Inhale. Exhale. Repeat.
Undeniably, 2020 has been despair-inducing–and there are still some dicey weeks left! Indeed, as we go to press in late October, we at the Lowdown don’t know the outcome of November’s national election–which will either somewhat alleviate or dramatically exacerbate the sense of gloom permeating the progressive community. So, instead of speculating about either outcome, we’re offering up some TIMELESS TRUTHS ABOUT HUMANITY that will apply however the election turns out. We believe that diving together into these little-discussed maxims might help all of us get a grip, step back from hopelessness, and push ahead in our political work with a fresh perspective on what is possible.
Warning! These truths are so contrary to present-day conventional thinking–and so at odds with our recent sojourn through the dark jungle of Trumplandia–that when some people are first exposed, their brains whiplash. So, brace yourself. Here goes:
Wait! you might holler in disbelief, how can such happy “truths” jibe with that litany of horrors above? Well, although there are obvious exceptions to the rule, decades of behavioral studies, recurring surveys, in-depth conversations, cultural histories, real-life experiences, and every other kind of group observation have by and large produced the same finding: The great majority of people are guided in their daily actions and relations by deep values of fairness and sharing.

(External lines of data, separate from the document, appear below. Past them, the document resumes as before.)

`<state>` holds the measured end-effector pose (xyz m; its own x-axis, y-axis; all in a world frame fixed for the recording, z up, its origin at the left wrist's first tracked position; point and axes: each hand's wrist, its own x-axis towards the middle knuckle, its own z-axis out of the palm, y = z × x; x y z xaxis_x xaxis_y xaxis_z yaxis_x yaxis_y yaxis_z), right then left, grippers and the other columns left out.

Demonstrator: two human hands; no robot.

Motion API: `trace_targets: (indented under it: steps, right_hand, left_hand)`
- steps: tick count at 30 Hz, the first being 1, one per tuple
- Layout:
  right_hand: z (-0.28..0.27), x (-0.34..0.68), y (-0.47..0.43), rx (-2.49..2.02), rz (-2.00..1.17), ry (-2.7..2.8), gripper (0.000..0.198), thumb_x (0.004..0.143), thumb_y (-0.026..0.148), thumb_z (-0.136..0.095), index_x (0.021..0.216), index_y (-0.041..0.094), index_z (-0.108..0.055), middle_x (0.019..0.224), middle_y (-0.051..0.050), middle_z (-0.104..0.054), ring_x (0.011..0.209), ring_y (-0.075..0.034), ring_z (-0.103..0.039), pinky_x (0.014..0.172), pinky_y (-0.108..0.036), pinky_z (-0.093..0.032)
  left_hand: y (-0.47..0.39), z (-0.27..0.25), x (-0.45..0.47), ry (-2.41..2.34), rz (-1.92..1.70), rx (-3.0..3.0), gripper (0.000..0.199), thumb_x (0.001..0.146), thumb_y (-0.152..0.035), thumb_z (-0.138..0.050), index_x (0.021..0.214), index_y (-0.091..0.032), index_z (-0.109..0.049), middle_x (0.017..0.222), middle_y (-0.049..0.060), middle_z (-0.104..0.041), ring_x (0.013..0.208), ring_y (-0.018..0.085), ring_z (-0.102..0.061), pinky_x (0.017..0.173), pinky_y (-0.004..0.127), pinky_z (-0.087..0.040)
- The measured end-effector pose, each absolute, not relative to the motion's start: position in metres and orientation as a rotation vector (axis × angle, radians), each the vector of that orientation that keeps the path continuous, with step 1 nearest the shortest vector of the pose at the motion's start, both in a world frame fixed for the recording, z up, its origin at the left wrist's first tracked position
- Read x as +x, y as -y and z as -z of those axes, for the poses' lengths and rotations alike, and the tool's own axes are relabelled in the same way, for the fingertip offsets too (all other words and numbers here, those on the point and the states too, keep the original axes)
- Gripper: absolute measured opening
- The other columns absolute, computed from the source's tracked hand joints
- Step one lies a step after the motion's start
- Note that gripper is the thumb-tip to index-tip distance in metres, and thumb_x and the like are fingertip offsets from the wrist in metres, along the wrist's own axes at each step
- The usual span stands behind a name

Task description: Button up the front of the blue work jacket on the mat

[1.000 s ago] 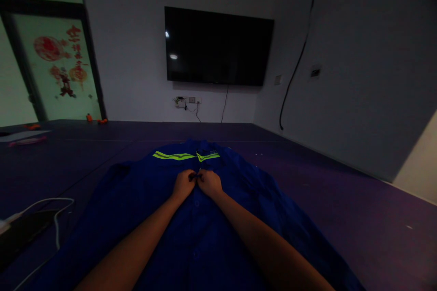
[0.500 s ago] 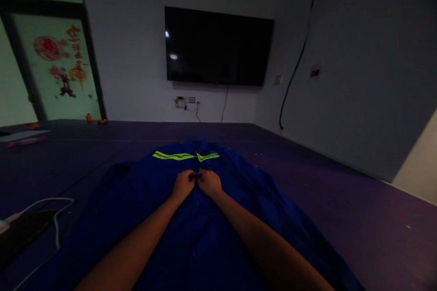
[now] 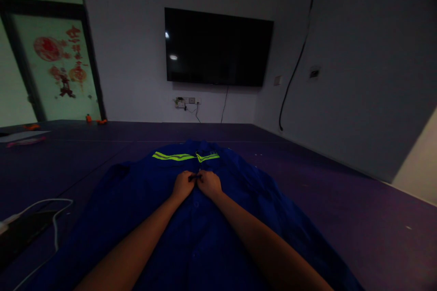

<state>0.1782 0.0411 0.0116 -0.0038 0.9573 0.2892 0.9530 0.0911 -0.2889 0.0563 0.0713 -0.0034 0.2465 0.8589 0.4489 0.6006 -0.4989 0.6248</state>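
Observation:
A blue work jacket (image 3: 136, 200) with yellow-green reflective chest strips (image 3: 174, 156) lies spread out, its collar at the far end. My left hand (image 3: 184, 183) and my right hand (image 3: 209, 182) meet over its front opening, just below the strips. Both have their fingers closed on the jacket's front edges, and a bit of dark cloth shows pinched between them. Whether a button is in the fingers is hidden. Nearer to me, a button (image 3: 196, 204) shows on the front placket below the hands.
A dark power strip or box (image 3: 29, 232) with a white cable (image 3: 56, 227) lies at the left on the purple floor (image 3: 341, 200). Small orange items (image 3: 88, 118) are by the glass door (image 3: 54, 68). A television (image 3: 218, 47) hangs on the far wall.

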Motion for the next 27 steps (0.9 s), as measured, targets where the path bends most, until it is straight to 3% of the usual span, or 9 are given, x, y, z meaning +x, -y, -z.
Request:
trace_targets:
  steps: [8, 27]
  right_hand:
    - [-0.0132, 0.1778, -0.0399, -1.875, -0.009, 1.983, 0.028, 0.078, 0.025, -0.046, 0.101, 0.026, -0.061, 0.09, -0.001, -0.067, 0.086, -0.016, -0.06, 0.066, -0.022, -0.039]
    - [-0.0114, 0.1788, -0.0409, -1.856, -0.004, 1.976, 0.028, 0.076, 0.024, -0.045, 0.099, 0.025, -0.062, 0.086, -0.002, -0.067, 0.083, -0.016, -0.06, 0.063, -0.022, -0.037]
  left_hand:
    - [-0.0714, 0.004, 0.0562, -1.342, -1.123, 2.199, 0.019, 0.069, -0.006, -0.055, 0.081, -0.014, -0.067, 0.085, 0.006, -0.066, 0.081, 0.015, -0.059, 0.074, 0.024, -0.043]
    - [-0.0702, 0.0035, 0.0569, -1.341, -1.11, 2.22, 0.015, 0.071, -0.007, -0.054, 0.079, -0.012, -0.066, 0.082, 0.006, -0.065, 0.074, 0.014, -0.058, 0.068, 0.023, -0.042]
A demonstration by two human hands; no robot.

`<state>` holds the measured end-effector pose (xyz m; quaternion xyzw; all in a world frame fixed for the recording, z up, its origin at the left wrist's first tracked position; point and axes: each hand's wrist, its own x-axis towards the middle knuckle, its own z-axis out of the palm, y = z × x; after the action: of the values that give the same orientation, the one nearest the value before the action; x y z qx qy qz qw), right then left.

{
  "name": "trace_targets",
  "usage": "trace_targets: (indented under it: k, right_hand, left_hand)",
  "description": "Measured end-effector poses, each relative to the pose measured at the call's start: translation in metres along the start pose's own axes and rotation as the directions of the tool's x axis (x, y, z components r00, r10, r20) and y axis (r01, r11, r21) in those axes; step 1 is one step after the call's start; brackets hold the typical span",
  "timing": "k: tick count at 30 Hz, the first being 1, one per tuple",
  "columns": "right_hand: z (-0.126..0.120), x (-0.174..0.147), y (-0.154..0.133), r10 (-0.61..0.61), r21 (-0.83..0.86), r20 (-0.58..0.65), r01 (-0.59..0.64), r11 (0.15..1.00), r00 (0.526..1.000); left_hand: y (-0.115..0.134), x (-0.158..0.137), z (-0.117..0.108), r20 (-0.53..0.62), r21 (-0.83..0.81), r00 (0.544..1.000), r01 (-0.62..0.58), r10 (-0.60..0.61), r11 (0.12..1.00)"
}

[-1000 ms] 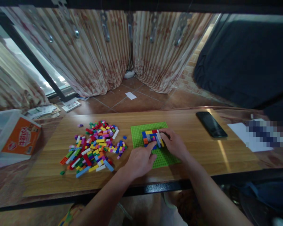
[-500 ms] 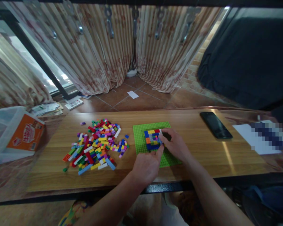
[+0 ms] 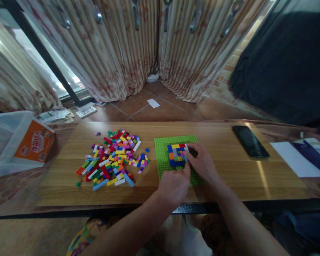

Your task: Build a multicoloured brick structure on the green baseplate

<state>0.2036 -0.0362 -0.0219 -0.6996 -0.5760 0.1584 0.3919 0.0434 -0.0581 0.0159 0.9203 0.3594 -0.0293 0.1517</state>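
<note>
A small multicoloured brick build (image 3: 174,155) with a blue outer edge sits on the green studded baseplate (image 3: 162,170). My right hand (image 3: 202,161) reaches in from the right, thumb and index finger closed around the build's right edge, near a light blue brick. My left hand (image 3: 174,185) is at the near side of the plate. Its index finger stretches out to touch the build's near right corner, while the other fingers curl below. The left thumb is hidden, and my fingers cover part of the build's right side.
Loose bricks (image 3: 114,156) lie in a wide pile on the wooden table (image 3: 146,193), left of the baseplate. A black phone (image 3: 250,141) and white paper (image 3: 296,158) are to the right. A clear plastic bin (image 3: 5,142) with an orange label stands at far left.
The view has shifted slightly, so the tabletop appears farther right and a little higher. Both hands stay at the build's right side, with the left index finger still touching its near corner.
</note>
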Motion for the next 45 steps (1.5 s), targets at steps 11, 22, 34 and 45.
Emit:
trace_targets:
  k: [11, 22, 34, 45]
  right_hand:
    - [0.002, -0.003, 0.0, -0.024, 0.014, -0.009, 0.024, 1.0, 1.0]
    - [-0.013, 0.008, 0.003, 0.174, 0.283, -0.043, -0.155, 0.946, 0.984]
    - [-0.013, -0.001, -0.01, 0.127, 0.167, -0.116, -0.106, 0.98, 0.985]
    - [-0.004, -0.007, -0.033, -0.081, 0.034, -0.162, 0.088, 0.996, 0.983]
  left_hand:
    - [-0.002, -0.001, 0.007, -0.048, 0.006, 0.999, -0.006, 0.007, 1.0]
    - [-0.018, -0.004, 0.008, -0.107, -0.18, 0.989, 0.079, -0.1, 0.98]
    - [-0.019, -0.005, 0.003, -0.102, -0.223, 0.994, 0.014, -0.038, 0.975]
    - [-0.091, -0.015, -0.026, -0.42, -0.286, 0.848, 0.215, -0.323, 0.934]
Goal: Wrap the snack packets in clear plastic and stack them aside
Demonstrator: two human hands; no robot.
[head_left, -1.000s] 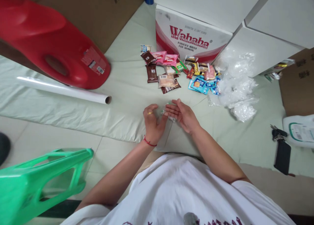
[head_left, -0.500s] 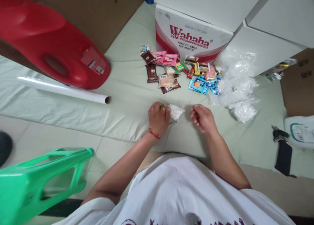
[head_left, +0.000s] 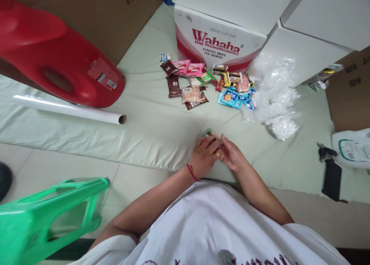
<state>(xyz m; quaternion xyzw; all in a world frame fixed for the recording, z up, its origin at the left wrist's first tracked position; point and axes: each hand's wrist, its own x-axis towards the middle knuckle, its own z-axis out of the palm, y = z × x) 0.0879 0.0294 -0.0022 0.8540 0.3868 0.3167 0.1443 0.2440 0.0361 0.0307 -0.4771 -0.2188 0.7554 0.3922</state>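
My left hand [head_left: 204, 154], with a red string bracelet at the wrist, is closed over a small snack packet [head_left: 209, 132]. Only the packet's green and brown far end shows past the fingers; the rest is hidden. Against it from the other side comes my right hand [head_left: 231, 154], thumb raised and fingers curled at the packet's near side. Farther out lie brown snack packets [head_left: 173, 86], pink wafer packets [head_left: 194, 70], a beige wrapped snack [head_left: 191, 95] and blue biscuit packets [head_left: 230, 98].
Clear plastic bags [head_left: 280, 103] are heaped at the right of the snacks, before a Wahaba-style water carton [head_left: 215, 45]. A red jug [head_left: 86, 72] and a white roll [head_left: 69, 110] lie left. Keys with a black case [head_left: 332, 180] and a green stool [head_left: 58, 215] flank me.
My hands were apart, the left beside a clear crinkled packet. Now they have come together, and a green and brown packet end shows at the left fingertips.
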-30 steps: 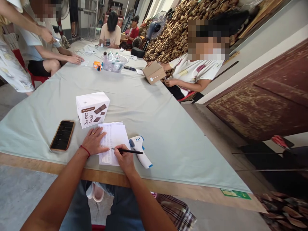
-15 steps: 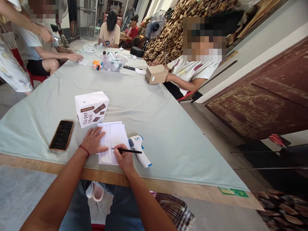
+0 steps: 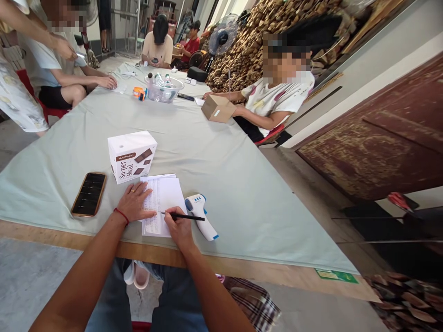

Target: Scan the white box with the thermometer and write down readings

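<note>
My right hand (image 3: 179,226) grips a black pen (image 3: 188,216), its tip on a white sheet of paper (image 3: 171,196) partly filled with handwriting. Flat across the sheet's left side lies my left hand (image 3: 135,203), fingers spread, a ring and a red wrist cord on it. Just right of the paper rests a white and blue infrared thermometer (image 3: 201,216). Behind the paper stands a white box (image 3: 133,157) printed "Su-per Meal". To the left of my left hand is a dark phone (image 3: 89,194) in a brown-edged case.
A clear plastic basin (image 3: 162,94) with bottles stands farther up the cloth-covered table (image 3: 242,203), beside an orange item (image 3: 140,93). At the right side a person handles a cardboard box (image 3: 218,109). Other people sit at the left and far end.
The person at the right has tilted the cardboard box and shifted it slightly left. My right hand and pen have moved a tiny bit to the right; my left hand stays put.
</note>
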The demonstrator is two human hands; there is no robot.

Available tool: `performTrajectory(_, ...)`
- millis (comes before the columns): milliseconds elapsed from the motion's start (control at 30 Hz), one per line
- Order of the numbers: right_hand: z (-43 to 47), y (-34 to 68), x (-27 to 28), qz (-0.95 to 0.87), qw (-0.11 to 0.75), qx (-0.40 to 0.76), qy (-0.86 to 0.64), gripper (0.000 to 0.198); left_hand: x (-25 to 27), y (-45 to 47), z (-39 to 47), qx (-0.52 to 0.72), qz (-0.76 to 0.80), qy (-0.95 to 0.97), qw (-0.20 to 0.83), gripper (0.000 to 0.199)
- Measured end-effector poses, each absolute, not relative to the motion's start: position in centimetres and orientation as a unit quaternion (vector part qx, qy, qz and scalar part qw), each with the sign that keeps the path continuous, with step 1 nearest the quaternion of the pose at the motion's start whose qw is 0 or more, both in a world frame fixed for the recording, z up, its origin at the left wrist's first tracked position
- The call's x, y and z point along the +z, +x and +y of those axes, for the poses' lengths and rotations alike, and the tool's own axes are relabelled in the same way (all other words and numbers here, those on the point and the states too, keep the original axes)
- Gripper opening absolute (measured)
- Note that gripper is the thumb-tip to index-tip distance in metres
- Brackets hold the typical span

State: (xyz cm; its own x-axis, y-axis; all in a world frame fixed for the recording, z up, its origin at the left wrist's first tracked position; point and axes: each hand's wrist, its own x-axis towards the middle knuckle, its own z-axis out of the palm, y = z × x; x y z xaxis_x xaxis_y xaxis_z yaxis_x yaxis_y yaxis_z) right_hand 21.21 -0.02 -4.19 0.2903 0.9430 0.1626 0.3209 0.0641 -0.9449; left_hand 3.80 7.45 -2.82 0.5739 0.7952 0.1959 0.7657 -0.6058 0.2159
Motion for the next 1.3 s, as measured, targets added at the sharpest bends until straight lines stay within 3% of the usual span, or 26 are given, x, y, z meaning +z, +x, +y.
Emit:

Unfortunately, these days the small minority that rejects those democratic values for the meaner spirits of elitism, avarice, narcissism, privilege, and self-aggrandizement tend to be wealthy 0.1-percenters–plutocrats who own and run nearly everything from the economy to the political system. Having deliberately and relentlessly maneuvered in the past half century to attain a controlling level of wealth and power in our country, those moneyed few are now doubling down to grab even more wealth and power at our expense. (A less-happy truism of the human experience is that “power corrupts,” exemplified by Trumpism, the Koch brothers, Citizens United, and the assorted horrors cited above.)
And while that is distressingly negative, the countervailing positive is that we progressives have far more potential than generally realized to build our majority in politics, the workplace, legislation, and social programs. We ought to be ardently appealing to the public’s innate preference for a society that’s equitable and cooperative.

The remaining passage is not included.